[EXERCISE REQUIREMENTS]
Go through the entries below and print, exactly, the lines starting at the one with "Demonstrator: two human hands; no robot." and ending at the one with "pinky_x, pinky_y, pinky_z", keeping both ends and no others.

[MATERIALS PROVIDED]
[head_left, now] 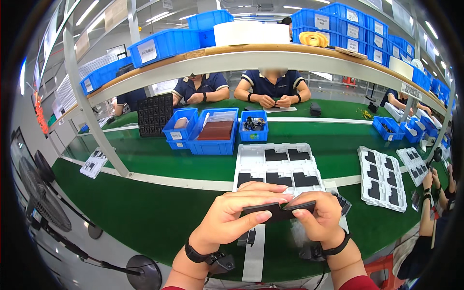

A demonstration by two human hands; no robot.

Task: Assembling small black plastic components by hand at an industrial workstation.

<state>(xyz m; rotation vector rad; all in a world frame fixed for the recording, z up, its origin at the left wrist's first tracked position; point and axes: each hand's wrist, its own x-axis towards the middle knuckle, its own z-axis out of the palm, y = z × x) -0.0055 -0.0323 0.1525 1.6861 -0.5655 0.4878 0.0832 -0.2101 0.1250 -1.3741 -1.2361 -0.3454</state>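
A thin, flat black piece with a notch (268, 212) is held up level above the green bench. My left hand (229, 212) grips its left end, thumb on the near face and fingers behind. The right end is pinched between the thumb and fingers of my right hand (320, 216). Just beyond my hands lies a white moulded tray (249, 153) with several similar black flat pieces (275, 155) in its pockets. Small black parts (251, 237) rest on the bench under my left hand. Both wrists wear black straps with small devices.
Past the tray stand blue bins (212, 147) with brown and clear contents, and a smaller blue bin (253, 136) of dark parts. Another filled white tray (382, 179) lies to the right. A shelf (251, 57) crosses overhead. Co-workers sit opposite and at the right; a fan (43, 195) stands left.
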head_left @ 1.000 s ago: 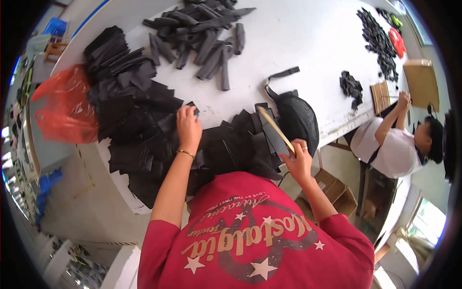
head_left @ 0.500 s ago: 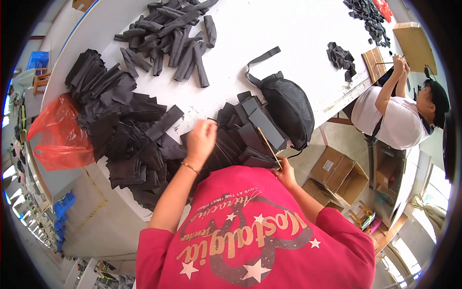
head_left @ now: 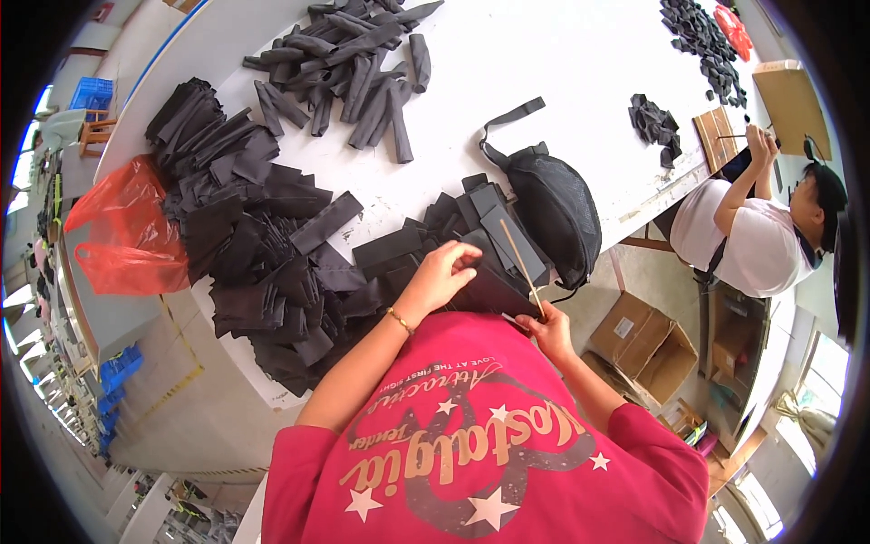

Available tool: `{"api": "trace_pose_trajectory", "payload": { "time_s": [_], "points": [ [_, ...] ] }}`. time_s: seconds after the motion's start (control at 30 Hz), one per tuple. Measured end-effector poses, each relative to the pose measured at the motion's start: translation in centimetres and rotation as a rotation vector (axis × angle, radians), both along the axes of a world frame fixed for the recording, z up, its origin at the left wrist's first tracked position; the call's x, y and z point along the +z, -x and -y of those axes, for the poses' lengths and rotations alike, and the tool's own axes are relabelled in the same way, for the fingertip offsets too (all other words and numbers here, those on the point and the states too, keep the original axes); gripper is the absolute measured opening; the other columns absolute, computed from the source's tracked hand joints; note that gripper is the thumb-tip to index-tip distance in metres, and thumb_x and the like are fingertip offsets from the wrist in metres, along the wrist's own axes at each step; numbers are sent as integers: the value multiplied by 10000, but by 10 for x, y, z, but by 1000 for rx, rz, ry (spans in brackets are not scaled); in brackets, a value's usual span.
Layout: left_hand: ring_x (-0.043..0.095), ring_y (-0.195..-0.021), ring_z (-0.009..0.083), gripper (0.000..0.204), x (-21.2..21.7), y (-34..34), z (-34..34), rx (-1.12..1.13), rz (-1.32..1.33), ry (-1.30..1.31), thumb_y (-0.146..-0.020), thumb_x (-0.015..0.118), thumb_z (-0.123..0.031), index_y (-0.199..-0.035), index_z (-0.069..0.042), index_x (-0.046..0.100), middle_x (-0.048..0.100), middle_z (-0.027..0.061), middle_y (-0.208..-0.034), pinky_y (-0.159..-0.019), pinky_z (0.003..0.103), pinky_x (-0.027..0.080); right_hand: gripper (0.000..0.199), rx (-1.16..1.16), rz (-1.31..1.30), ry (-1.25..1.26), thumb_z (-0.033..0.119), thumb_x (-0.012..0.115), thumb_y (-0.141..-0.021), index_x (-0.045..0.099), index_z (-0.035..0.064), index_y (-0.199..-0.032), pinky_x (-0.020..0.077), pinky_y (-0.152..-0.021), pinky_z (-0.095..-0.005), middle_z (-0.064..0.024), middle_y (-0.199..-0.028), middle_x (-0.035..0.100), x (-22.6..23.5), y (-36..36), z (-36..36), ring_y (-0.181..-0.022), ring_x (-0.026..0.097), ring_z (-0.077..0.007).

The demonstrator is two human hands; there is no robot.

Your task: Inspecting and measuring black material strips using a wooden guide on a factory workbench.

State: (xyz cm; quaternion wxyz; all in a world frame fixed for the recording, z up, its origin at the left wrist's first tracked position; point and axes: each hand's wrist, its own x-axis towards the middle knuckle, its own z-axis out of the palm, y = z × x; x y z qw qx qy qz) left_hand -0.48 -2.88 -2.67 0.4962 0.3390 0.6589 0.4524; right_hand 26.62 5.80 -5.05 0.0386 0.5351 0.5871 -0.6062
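My right hand (head_left: 549, 330) is closed around the lower end of a thin light-brown stick (head_left: 519, 258), which slants up and to the left. Beside its fingers, against the front of my shirt, lies a dark black fabric piece (head_left: 497, 292). My left hand (head_left: 440, 277) is over the left end of this piece, its fingers bent but parted; no hold on the cloth shows. Flat black fabric pieces (head_left: 390, 249) spread out beyond my left hand. Just past the stick, a black mesh-fronted bag (head_left: 555, 213) with a strap rests on the white table (head_left: 535, 54).
A large heap of folded black fabric pieces (head_left: 263, 236) covers the table's left side, beside a red plastic bag (head_left: 127, 227). Rolled black fabric tubes (head_left: 362, 68) lie at the back. At right sit another person (head_left: 739, 227) and open cardboard boxes (head_left: 643, 344).
My left hand has moved right and toward me, from the fabric pieces to beside the stick. The stick now stands more upright. The whole view has shifted slightly.
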Motion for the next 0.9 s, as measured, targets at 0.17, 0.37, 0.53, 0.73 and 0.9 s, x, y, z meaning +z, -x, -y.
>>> {"api": "trace_pose_trajectory", "payload": {
  "time_s": [0.17, 0.37, 0.53, 0.73, 0.9],
  "points": [
    [656, -846, 193, 273, -21, 14, -9, 131, -140, 21, -832, 632, -21, -1105, -27, 625, 658, 113, -975, -755, 289, 530, 335, -103, -101, -70, 102, 756, -793, 522, -26, -995, 454, -391, -273, -75, -722, 591, 16, 48, -10, -505, 571, -125],
    [626, -907, 260, 290, -23, 61, 6, 296, -480, 34, -796, 633, -8, -1085, -23, 612, 617, 133, -1012, -773, 332, 516, 330, -46, 58, -130, 147, 764, -788, 542, -44, -940, 492, -483, -327, -109, -735, 622, 10, 79, -9, -522, 587, -168],
    [556, -980, 326, 235, -39, 136, 44, 473, -1025, 183, -739, 678, -15, -964, -36, 614, 598, 131, -992, -875, 400, 453, 447, 94, 60, -452, 191, 749, -792, 561, 6, -1153, 512, -641, -366, -175, -1024, 582, 19, 69, -7, -749, 635, -262],
    [528, -999, 287, 507, -32, 159, 50, 115, -1172, 555, -570, 858, -343, -936, -93, 613, 557, 92, -1013, -838, 420, 452, 354, 285, 124, -545, 233, 671, -868, 564, 56, -1155, 475, -680, -416, -94, -751, 623, 53, 98, -28, -750, 629, -306],
    [573, -900, 239, 100, -64, 154, 68, 128, -1286, 495, -797, 591, -133, -742, -93, 664, 623, 54, -852, -767, 403, 432, 162, 468, 8, -525, 160, 606, -902, 609, 70, -1038, 483, -668, -409, -129, -791, 621, 58, 139, -39, -756, 629, -310]
  ]
}}
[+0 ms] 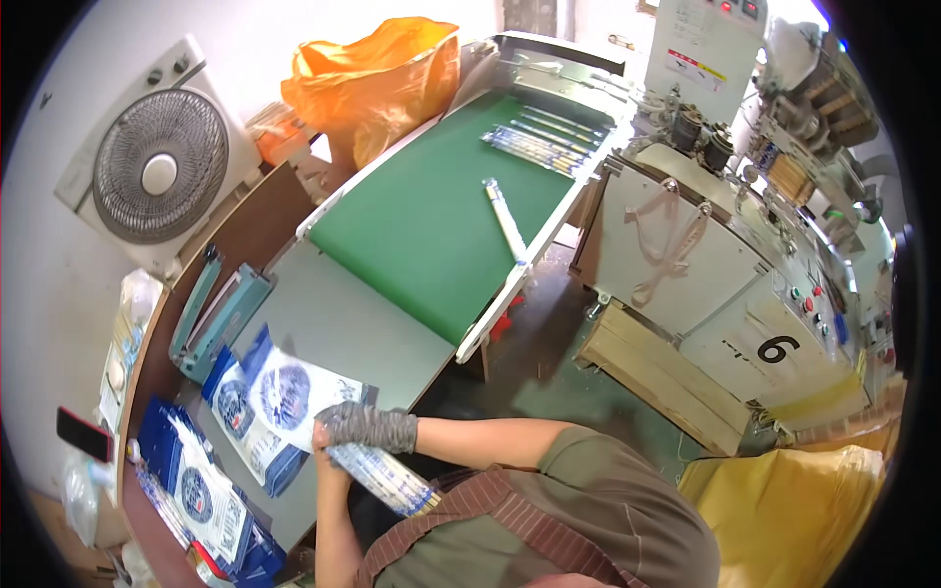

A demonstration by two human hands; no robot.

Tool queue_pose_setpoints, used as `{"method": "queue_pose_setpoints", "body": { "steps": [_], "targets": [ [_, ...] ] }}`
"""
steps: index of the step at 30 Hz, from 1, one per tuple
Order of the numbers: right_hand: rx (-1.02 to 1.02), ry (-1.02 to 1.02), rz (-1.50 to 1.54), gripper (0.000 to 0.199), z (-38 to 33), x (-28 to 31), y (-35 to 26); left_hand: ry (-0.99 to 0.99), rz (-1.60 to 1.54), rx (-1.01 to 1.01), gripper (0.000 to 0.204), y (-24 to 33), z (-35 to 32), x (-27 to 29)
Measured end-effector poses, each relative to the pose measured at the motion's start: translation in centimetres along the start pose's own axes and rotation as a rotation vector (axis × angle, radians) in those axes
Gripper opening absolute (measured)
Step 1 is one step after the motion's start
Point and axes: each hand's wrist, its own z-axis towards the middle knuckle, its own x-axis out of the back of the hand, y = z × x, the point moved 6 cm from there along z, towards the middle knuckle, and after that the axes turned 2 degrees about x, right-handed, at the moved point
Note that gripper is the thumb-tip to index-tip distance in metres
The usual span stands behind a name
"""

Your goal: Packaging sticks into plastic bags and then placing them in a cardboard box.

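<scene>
Both my hands meet low in the middle, closed round the upper end of a bundle of wrapped chopsticks. These are slim, in white and blue printed sleeves, and their lower end slants toward my apron. My right hand wears a grey glove and lies over the top. My left hand is pressed in from the left, its fingers partly hidden. Just beyond my hands, white and blue printed plastic bags lie on the grey table. More such bags are piled at the lower left.
A green conveyor belt carries a row of wrapped chopsticks and one loose packet. A teal hand sealer stands left, below a fan. An orange sack is behind; a white machine and yellow sacks are right.
</scene>
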Motion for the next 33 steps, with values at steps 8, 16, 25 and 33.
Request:
{"method": "queue_pose_setpoints", "body": {
  "steps": [8,16,25,33],
  "targets": [
    [-0.156,0.14,-0.072,0.029,1.8,4.8,6.0,0.104,-0.187,0.673,0.011,-6.7,-1.5,1.8],
    [-0.283,0.229,-0.442,0.036,0.5,3.2,2.7,0.38,0.032,0.153,0.013,-0.1,-1.0,2.2],
    [-0.393,0.461,0.417,0.018,-4.7,2.7,7.5,0.294,-0.012,-0.004,0.013,4.6,-3.8,0.8],
    [-0.45,0.489,0.446,0.019,-5.5,0.6,5.2,0.303,0.331,-0.25,0.03,7.2,-5.6,1.3]
  ]
}}
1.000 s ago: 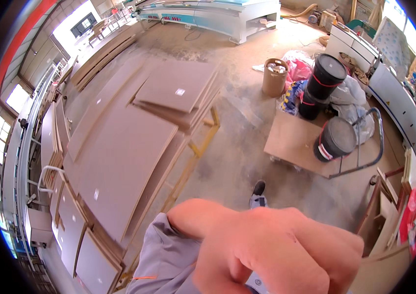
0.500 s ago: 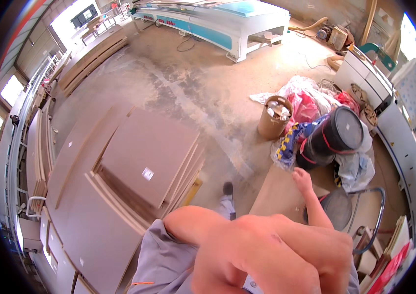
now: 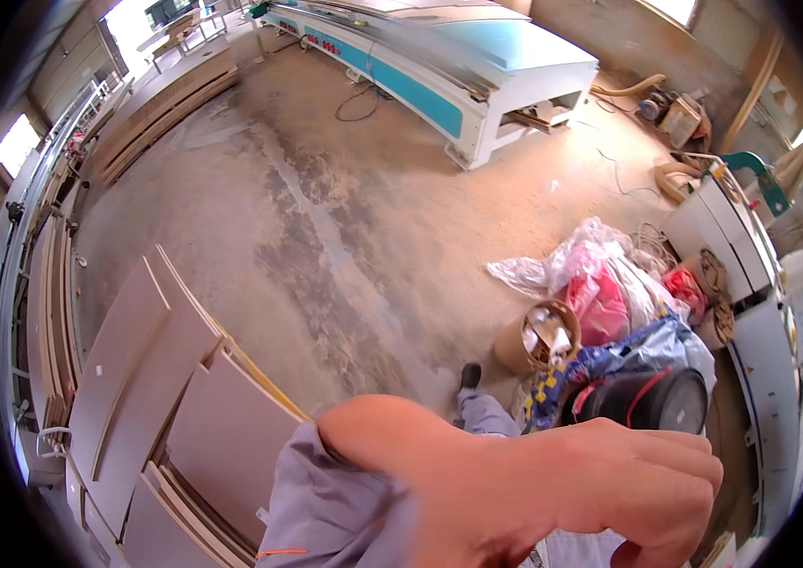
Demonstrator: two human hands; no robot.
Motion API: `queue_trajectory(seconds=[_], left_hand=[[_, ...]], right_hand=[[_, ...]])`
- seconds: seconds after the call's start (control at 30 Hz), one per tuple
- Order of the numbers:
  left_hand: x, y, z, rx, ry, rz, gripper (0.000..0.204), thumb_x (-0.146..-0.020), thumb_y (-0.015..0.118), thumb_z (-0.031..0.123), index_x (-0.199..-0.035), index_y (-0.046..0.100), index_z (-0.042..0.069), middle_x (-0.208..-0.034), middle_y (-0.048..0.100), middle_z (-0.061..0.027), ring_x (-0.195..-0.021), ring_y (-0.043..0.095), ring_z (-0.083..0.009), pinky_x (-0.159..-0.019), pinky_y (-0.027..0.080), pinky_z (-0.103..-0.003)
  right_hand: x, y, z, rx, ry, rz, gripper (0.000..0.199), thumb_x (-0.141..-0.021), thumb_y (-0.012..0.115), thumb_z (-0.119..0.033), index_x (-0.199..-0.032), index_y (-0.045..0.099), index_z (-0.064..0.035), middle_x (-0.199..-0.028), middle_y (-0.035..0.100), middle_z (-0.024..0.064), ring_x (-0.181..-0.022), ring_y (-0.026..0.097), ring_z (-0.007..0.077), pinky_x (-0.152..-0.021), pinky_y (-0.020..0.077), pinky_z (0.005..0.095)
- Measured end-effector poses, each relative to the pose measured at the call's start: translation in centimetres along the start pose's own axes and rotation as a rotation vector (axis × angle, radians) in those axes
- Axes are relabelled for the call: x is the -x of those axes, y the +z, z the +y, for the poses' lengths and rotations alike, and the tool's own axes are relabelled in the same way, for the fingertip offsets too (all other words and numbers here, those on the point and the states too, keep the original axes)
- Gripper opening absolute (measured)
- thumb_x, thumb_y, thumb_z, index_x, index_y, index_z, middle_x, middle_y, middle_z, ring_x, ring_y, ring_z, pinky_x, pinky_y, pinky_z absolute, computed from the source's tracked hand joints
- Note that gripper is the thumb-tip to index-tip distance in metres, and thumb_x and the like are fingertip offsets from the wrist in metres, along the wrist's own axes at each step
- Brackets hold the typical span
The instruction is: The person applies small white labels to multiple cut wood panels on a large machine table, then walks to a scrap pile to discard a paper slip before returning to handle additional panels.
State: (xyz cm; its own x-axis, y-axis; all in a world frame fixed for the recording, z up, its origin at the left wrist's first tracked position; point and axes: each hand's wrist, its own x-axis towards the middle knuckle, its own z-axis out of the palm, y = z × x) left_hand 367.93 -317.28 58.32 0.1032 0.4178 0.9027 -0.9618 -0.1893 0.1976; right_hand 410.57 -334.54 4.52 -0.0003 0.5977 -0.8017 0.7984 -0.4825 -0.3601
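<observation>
My left hand is raised very close to the view at the lower right, on a bare forearm that leaves a rolled grey sleeve. Its fingers bend downward and lie together, and the tips are partly hidden. Whether anything is in them does not show. My right hand is out of view. Beyond the left hand lies a black drum with red bands, beside a brown cylindrical bin holding white scraps. My dark shoe shows on the concrete floor.
Stacked brown panels stand at the lower left. A long white and teal machine runs across the back. Crumpled plastic sheeting lies behind the bin. White cabinets line the right side, and a roller conveyor lines the left.
The view has tilted and shifted, so the panels sit lower and further left. My right hand, seen near the drum before, has left the picture. The left hand now reaches further right.
</observation>
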Motion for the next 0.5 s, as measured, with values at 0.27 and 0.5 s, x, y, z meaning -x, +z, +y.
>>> queue_trajectory(seconds=[0.27, 0.5], left_hand=[[-10.0, -24.6, 2.2, -0.746, -0.401, 0.042, 0.02, -0.073, 0.054, 0.0, -0.092, 0.055, 0.001, -0.087, 0.055, -0.0092, -0.079, 0.053, -0.0222, -0.074, 0.042, -0.032], [-6.0, -49.7, 14.1, -1.53, -0.57, 0.583, 0.02, -0.073, 0.058, -0.002, -0.093, 0.057, 0.001, -0.088, 0.057, -0.0064, -0.082, 0.053, -0.0141, -0.076, 0.043, -0.027]], right_hand=[[-26.9, -16.8, -18.3, 0.43, -0.424, 0.066, 0.017, -0.081, 0.058, -0.017, -0.085, 0.067, -0.0033, -0.072, 0.061, 0.0046, -0.063, 0.056, 0.0158, -0.058, 0.0465, 0.0327], [-45.0, -34.1, -62.8, -0.261, -0.559, 0.28, 0.03, -0.084, 0.059, -0.02, -0.106, 0.065, -0.0005, -0.081, 0.066, 0.0057, -0.068, 0.061, 0.0135, -0.06, 0.0485, 0.0283]])
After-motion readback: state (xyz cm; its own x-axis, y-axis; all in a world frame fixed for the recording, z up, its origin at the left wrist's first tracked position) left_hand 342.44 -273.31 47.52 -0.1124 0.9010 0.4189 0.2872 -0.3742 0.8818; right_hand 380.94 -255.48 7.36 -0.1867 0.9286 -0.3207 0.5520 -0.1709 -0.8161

[EXERCISE RESPONSE]
Demonstrator: two human hands; no robot.
Motion API: `queue_trajectory(seconds=[_], left_hand=[[_, ...]], right_hand=[[_, ...]])`
- seconds: seconds after the call's start (control at 30 Hz), one per tuple
- Order of the numbers:
  left_hand: x, y, z, rx, ry, rz, gripper (0.000..0.204), thumb_x (-0.146..-0.020), thumb_y (-0.015..0.118), thumb_z (-0.031..0.123), index_x (-0.199..-0.035), index_y (-0.046..0.100), index_z (-0.042..0.069), middle_x (-0.208..-0.034), middle_y (-0.048..0.100), middle_z (-0.061..0.027), ring_x (-0.195..-0.021), ring_y (-0.043..0.095), ring_z (-0.083..0.009), pinky_x (-0.159..-0.019), pinky_y (-0.027..0.080), pinky_z (-0.103..-0.003)
  right_hand: x, y, z, rx, ry, rz, gripper (0.000..0.199), thumb_x (-0.141..-0.021), thumb_y (-0.012..0.115), thumb_z (-0.119..0.033), index_x (-0.199..-0.032), index_y (-0.045..0.099), index_z (-0.064..0.035), middle_x (-0.199..-0.028), middle_y (-0.035..0.100), middle_z (-0.024..0.064), ring_x (-0.181..-0.022), ring_y (-0.026..0.097), ring_z (-0.007..0.077), pinky_x (-0.152..-0.021), pinky_y (-0.020..0.077), pinky_z (0.005..0.095)
- Measured end-effector poses, each relative to the pose measured at the call's start: translation in centimetres along the start pose's own axes and rotation as a rotation vector (axis × angle, radians) in those axes
- Axes are relabelled for the call: x is the -x of those axes, y the +z, z the +y, for the poses' lengths and rotations alike, and the tool's own axes are relabelled in the same way, for the fingertip offsets too (all other words and numbers here, those on the point and the states too, keep the original axes)
- Gripper opening absolute (measured)
- thumb_x, thumb_y, thumb_z, index_x, index_y, index_z, middle_x, middle_y, middle_z, ring_x, ring_y, ring_z, pinky_x, pinky_y, pinky_z absolute, computed from the source's tracked hand joints

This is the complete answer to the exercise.